4. Clear and Focused Mission/Vision

The First Generation: In the effective school there is a clearly articulated school vision/mission through which the staff shares an understanding of and commitment to the instructional goals, priorities, assessment procedures and accountability. Staff accept responsibility for students’ learning of the school’s essential curricular goals.

The Second Generation: In the first generation the effective school mission emphasized teaching for Learning for All. The two issues that surfaced were: Did this really mean all students or just those with whom the schools had a history of reasonable success? The focus was usually on mastery of mostly low-level skills.

In the second generation, the focus will shift toward a more appropriate balance between higher-level learning and those more basic skills that are truly prerequisite to their mastery.

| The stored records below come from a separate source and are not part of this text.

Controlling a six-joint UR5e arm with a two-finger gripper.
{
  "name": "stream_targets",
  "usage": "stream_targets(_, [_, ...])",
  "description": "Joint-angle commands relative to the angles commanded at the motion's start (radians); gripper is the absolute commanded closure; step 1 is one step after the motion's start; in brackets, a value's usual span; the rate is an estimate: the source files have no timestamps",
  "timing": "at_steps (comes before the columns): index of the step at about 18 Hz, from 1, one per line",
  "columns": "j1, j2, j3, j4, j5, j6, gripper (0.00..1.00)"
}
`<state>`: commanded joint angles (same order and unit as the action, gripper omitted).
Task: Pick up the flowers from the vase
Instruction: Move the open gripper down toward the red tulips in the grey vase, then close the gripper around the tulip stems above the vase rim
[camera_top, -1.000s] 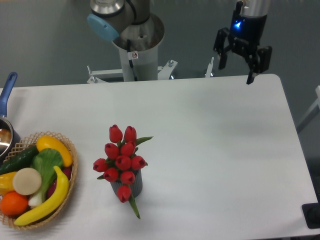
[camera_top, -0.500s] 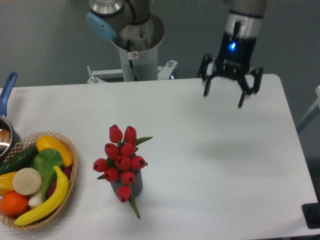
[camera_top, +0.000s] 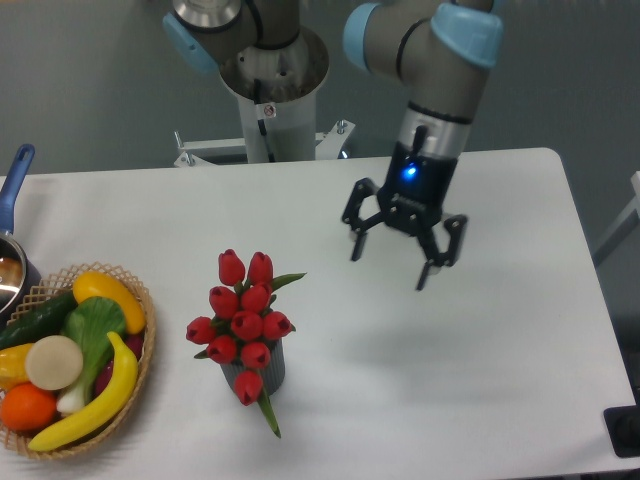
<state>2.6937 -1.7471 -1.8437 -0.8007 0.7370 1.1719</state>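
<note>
**Pincer wide open above the table, tulips waiting in the vase**

Fingers spread wide, the gripper (camera_top: 390, 265) hung over the white table (camera_top: 480, 380) with nothing between its jaws, a blue light glowing on its wrist just above. Both dark fingers pointed down and a faint shadow lay on the tabletop beneath and toward 5 o'clock of it. Up from the gripper, toward 12 o'clock, rose the grey arm with its light-blue joint caps, and the arm's base column (camera_top: 270, 95) stood behind the far table edge at about 11 o'clock.

Out at roughly 8 o'clock from the gripper, well apart from it, stood the flowers (camera_top: 243, 318): a bunch of red tulip buds with green leaves, still sitting in the vase (camera_top: 270, 372), a small dark ribbed cylinder mostly hidden behind the blooms. One bud drooped over the vase's front and a green leaf tip poked down past it toward 6 o'clock. Nothing touched the bunch.

Farther out, at 9 o'clock of the vase near the left table edge, sat a wicker basket (camera_top: 140, 385) loaded with a banana (camera_top: 95, 405), a yellow fruit, green vegetables and an orange. Above the basket, at the frame's left edge, a pot with a blue handle (camera_top: 15, 175) was partly in view.
</note>
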Motion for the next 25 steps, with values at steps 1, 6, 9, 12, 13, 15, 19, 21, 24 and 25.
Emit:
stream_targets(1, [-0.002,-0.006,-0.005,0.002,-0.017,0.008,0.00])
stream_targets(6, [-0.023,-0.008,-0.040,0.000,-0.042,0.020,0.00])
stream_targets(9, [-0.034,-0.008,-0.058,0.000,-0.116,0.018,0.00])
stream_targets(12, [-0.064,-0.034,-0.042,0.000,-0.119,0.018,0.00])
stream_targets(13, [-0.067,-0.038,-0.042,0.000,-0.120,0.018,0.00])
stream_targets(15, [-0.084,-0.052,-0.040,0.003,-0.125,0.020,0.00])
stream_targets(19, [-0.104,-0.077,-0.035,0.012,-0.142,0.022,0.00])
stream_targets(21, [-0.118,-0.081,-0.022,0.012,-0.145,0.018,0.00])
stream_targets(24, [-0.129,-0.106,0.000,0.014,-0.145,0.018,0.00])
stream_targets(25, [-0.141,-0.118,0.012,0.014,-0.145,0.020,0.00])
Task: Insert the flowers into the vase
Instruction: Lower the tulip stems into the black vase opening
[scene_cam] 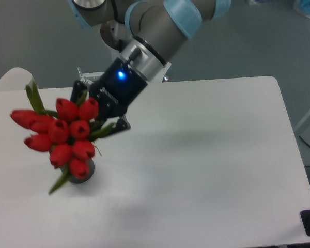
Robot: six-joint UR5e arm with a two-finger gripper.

Designing and delivering a curriculum that responds to the demands of accountability and is responsive to the need for higher levels of learning, will require substantial staff development. Teachers will have to be better trained to develop curricula and lessons with the “end in mind.” They will have to know and be comfortable with the concept of “backward mapping,” and they will need to know “task analysis.” These “tools of the trade” are essential for an efficient and effective “results-oriented” school that successfully serves all students.

Finally, a subtle but significant change in the concept of school mission deserves notice. Throughout the first generation, effective schools proponents advocated the mission of teaching for Learning for All. In the second generation the advocated mission will be Learning for All. The rationale for this change is that the “teaching for” portion of the

Throughout the first generation, effective schools proponents advocated the vision/mission of teaching for Learning for All. In the second generation the advocated mission will be Learning for All. The rationale for this change is that the “teaching for” portion of the old statement created ambiguity (although this was unintended) and kept too much of the focus on “teaching” rather than “learning.” Finally, the new formulation of Learning for All opens the door to the continued learning of the educators as well as the students.

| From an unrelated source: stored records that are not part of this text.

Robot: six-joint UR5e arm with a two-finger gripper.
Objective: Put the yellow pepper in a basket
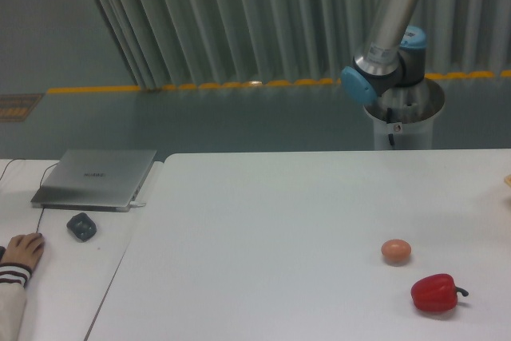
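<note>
The arm (393, 25) rises out of frame, its gripper unseen. A red bell pepper (434, 293) sits near right, an orange-brown ball (396, 251) beside it.

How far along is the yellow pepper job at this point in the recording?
Nothing can be confirmed as done: no yellow pepper or basket is in view. On the white table lie only a red bell pepper and a small orange-brown ball. Nothing can be confirmed as in hand either: the silver-and-blue robot arm stands behind the table, its gripper out of frame. Picking and placing cannot be judged.
</note>
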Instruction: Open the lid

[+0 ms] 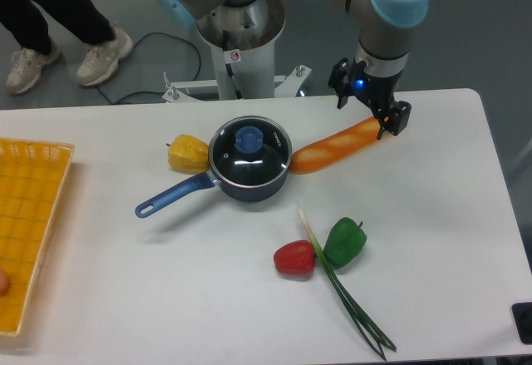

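1. A yellow basket [29, 215] lies at the table's [449, 240] left edge, partly cut off by the frame.
2. A yellow pepper [188, 152] sits just left of the pan [249, 184], touching or nearly touching its wall.
3. The pan is dark blue; its long handle [170, 196] points toward the lower left.
4. The lid [249, 152] is on the pan, seated flat, its blue knob [248, 139] at the centre. Nothing grips it.
5. A red pepper [294, 258] lies below the pan, with a green pepper [344, 241] just to its right.
6. A green onion [342, 290] runs diagonally between the two peppers toward the lower right.
7. A baguette [337, 145] lies slanted just right of the pan, its left end near the pan's rim and its right end up by the gripper.
8. The gripper [376, 109] hangs over the baguette's right end, well apart from the lid. Whether its fingers are spread or closed cannot be made out at this angle.
9. Behind the table, a person's legs and shoes [104, 56] stand on the floor at upper left.
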You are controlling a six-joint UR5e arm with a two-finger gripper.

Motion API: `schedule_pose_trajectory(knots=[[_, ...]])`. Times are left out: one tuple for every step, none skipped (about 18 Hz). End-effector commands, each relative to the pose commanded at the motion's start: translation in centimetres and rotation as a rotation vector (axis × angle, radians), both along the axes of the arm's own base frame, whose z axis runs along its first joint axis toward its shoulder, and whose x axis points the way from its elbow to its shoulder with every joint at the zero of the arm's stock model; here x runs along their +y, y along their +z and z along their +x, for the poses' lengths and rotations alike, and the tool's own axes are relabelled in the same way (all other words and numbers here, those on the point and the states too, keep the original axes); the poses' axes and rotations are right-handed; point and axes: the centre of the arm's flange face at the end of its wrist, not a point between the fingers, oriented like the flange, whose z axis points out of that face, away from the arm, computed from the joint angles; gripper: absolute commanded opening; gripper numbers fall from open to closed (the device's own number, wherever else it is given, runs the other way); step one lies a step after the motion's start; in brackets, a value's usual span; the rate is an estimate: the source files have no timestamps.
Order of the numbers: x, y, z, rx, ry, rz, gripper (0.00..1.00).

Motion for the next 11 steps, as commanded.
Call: schedule_pose_trajectory(knots=[[-0.02,-0.13,0.04,-0.001,0.000,-0.001,1.00],[0.06,-0.07,0.08,-0.001,-0.002,-0.001,1.00],[0.08,-0.25,0.03,-0.006,-0.002,-0.002,1.00],[0.34,-0.34,0.09,-0.008,-0.006,0.000,1.00],[0.41,-0.34,0.14,-0.008,-0.008,0.000,1.00],[0.48,-0.34,0.19,-0.008,-0.009,0.000,1.00],[0.61,-0.35,0.25,-0.003,-0.012,0.000,1.00],[0.81,-0.33,0.38,-0.002,-0.017,0.001,1.00],[0.90,-0.41,0.38,-0.006,-0.018,0.007,1.00],[0.90,-0.33,0.42,-0.005,-0.018,0.009,1.00],[0.83,-0.37,0.37,-0.004,-0.017,0.010,1.00]])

Clear and Focused Mission, is at the top of Lezotte's list of correlates of effective schools. This is designed to show that the remaining six correlates support the first one.

5. Opportunity to Learn and Student Time on Task

The First Generation: In the effective school teachers allocate a significant amount of classroom time to instruction in the essential skills. For a high percentage of this time students are engaged in whole class or large group, teacher-directed, planned learning activities.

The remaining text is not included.